Winds will pick up in speed overnight tonight and peak during the day tomorrow.  A few tropical-storm force gusts are possible.  There is also a risk of isolated tornadoes in the lower Piedmont during this time.




Prepare for dangerous rainfall flooding having possible significant impacts in the eastern Upstate and southwest North Carolina Piedmont, including Charlotte.

Potential impacts include:

– Moderate rainfall flooding may prompt several evacuations and rescues.

– Rivers and tributaries may quickly become swollen with swifter currents and overspill their banks in a few places, especially in usually vulnerable spots.  Small streams, creeks, canals, arroyos, and ditches overflow.

– Flood waters can enter some structures or weaken foundations.  Several places may experience expanded areas of rapid inundation at underpasses, low-lying spots, and poor drainage areas.  Some streets and parking lots take on moving water as storm drains and retention ponds overflow.  Driving conditions become hazardous.  Some road and bridge closures.

Prepare for locally hazardous rainfall flooding having possible limited impacts across the western Upstate, northeast Georgia, and the mountains and foothills of western North Carolina.


Prepare for hazardous wind having possible limited impacts along and south of Interstate 85.

Potential impacts in this area include:

– Damage to porches, awnings, carports, sheds, and unanchored mobile homes.  Unsecured lightweight objects blown about.

– Many large tree limbs broken off.  A few trees snapped or uprooted, but with greater numbers in places where trees are shallow rooted.  Some fences and roadway signs blown over.

– A few roads impassable from debris, particularly within urban or heavily wooded places.  Hazardous driving conditions on bridges and other elevated roadways.

– Scattered power and communications outages.

Elsewhere across the western Carolinas and NE Georgia, little to no impact is anticipated.


Prepare for a tornado event having possible limited impacts across the Lakelands of Georgia and South Carolina, as well as other parts of the southern Upstate.

Potential impacts include:

– The occurrence of isolated tornadoes can hinder the execution of emergency plans during tropical events.

– A few places may experience tornado damage, along with power and communications disruptions.

– Locations could realize roofs peeled off buildings, chimneys toppled, mobile homes pushed off foundations or overturned, large tree tops and branches snapped off, shallow-rooted trees knocked over, moving vehicles blown off roads, and small boats pulled from moorings.

Elsewhere across the western Carolinas and NE Georgia, little to no impact is anticipated.




If evacuating, leave with a destination in mind and allow extra time to get there.  Take your emergency supplies kit.  Gas up your vehicle ahead of time.  Let others know where you are going prior to departure.  Secure loose items and pets in the car and avoid distracted driving.

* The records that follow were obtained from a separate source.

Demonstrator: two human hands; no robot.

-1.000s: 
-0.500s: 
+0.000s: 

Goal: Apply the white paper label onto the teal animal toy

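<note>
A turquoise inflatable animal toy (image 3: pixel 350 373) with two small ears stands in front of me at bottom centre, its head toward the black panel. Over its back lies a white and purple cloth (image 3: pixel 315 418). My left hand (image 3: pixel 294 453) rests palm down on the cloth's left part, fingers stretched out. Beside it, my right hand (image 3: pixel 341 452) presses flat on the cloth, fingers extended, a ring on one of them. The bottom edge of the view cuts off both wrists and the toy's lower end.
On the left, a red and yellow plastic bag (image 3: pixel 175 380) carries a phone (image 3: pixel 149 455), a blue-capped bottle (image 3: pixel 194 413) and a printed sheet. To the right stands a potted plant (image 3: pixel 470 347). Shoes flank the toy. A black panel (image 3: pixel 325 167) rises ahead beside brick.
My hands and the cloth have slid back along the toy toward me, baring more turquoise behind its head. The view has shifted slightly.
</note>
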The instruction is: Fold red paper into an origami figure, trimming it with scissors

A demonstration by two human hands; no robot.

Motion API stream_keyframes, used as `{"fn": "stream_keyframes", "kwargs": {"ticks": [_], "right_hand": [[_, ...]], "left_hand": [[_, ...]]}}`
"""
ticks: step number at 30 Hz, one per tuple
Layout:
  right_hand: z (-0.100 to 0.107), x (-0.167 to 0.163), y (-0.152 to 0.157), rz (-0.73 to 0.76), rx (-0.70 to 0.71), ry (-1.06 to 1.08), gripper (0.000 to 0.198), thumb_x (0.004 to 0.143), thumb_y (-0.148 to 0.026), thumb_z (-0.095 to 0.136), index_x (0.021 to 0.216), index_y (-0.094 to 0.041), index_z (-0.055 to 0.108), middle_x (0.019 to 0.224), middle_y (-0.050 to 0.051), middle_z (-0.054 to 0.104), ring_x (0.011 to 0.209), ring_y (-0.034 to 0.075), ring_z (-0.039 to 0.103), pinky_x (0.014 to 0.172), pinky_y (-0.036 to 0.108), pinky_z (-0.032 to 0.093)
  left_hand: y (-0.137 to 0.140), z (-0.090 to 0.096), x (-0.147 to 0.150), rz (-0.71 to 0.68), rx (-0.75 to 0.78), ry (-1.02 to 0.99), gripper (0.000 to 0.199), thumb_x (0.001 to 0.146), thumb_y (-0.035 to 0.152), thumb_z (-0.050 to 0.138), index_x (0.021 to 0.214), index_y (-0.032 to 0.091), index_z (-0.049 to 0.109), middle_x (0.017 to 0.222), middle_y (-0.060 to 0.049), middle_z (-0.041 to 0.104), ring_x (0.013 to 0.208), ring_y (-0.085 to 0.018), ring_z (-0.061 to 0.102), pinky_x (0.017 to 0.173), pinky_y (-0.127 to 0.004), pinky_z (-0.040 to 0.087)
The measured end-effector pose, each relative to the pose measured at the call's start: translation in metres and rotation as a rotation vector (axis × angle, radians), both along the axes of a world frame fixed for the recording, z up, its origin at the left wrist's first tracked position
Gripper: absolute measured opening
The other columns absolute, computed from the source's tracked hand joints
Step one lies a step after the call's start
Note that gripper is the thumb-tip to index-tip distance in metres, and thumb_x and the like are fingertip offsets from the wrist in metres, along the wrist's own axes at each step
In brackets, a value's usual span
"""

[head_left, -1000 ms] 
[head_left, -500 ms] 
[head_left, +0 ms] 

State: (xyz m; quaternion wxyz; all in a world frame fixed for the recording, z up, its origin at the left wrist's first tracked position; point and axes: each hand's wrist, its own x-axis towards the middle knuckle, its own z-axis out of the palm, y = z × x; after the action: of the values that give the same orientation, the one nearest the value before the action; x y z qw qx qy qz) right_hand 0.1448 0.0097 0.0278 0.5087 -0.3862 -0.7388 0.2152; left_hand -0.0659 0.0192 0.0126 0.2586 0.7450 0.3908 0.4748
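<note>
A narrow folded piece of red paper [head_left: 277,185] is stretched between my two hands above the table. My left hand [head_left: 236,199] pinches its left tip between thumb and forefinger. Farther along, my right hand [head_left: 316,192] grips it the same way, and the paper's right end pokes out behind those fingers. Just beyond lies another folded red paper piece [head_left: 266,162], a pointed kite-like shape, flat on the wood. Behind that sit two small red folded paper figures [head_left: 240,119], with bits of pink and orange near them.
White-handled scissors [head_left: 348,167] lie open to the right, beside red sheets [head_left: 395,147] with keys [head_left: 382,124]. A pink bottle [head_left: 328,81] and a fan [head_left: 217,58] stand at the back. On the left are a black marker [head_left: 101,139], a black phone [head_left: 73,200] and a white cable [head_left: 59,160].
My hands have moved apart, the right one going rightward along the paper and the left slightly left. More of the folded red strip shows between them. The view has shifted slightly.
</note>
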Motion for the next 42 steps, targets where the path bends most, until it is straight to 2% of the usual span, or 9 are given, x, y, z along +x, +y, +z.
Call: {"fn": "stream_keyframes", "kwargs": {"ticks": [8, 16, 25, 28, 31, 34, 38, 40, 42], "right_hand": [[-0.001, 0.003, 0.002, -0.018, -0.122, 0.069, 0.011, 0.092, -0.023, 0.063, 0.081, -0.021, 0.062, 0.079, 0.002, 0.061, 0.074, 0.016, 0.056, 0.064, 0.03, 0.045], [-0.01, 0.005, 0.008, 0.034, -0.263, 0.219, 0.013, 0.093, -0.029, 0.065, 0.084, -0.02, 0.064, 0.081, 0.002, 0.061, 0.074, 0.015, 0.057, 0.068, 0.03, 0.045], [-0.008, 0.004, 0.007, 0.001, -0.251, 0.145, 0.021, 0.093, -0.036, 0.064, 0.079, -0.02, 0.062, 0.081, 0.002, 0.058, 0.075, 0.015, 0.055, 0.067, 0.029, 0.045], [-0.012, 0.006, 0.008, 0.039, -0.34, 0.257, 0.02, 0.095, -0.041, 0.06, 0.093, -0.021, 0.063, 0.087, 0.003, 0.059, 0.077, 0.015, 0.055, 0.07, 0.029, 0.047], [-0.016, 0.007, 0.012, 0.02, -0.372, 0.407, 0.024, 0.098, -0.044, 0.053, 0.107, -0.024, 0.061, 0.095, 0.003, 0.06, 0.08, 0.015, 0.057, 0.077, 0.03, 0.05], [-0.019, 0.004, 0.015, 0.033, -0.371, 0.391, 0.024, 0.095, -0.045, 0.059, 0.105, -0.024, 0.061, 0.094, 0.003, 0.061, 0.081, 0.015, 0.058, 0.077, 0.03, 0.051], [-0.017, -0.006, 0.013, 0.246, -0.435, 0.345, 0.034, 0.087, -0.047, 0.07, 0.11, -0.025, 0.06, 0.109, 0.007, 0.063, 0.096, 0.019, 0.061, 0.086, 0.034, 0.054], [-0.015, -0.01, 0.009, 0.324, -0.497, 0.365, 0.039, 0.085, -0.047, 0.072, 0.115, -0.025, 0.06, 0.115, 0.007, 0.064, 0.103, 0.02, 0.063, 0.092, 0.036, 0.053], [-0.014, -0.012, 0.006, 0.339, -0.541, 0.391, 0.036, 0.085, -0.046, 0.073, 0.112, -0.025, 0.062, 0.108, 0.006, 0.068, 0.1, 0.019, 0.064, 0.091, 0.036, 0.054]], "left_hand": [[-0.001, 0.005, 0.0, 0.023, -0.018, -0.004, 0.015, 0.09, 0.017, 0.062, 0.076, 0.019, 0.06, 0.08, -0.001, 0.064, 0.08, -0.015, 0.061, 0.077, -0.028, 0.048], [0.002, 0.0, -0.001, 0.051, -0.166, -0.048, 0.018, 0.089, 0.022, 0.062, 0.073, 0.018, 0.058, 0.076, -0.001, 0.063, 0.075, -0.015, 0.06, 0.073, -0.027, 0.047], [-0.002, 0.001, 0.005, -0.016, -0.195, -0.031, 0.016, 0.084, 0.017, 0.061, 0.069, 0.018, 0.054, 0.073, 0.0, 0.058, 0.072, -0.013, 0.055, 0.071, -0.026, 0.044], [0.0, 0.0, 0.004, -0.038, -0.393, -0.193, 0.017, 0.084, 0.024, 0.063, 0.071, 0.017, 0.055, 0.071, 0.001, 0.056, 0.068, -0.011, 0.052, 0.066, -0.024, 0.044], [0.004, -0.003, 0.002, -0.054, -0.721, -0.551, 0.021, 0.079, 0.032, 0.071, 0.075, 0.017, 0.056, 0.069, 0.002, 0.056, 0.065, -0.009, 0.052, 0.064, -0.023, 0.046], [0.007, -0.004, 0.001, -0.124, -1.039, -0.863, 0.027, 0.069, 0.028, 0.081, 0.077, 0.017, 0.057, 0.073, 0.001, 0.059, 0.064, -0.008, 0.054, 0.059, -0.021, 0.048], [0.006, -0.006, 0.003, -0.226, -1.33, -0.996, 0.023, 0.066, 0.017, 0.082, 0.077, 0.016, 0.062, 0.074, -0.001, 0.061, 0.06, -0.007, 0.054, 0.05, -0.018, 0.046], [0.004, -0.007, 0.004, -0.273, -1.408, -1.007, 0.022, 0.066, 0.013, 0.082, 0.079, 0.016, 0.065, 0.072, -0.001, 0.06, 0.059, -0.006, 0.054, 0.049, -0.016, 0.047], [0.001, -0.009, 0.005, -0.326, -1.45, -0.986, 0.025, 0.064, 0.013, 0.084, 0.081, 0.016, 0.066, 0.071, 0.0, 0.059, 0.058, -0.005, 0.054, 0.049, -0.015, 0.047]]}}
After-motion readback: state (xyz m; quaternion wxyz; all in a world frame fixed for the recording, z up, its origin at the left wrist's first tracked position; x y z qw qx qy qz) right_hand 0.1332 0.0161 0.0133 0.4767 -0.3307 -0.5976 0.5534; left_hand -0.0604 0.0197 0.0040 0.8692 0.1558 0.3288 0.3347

Now is the time to check your emergency plan and emergency supplies kit and take necessary actions to protect your family and secure your home or business.

When making safety and preparedness decisions, do not focus on the exact forecast track since hazards such as flooding rain, damaging wind gusts, storm surge, and tornadoes extend well away from the center of the storm.

If you live in a place particularly vulnerable to flooding, such as near the ocean or a large inland lake, in a low-lying or poor drainage area, in a valley, or near an already swollen river, plan to move to safe shelter on higher ground.

There is a threat from tornadoes with this storm.  Have multiple ways to receive Tornado Warnings.  Be ready to shelter quickly.


– For information on appropriate preparations see ready.gov

– For information on creating an emergency plan see getagameplan.org

– For additional disaster preparedness information see redcross.org



The next local statement will be issued by the National Weather Service in Greenville-Spartanburg SC around 11 AM EDT, or sooner if conditions warrant.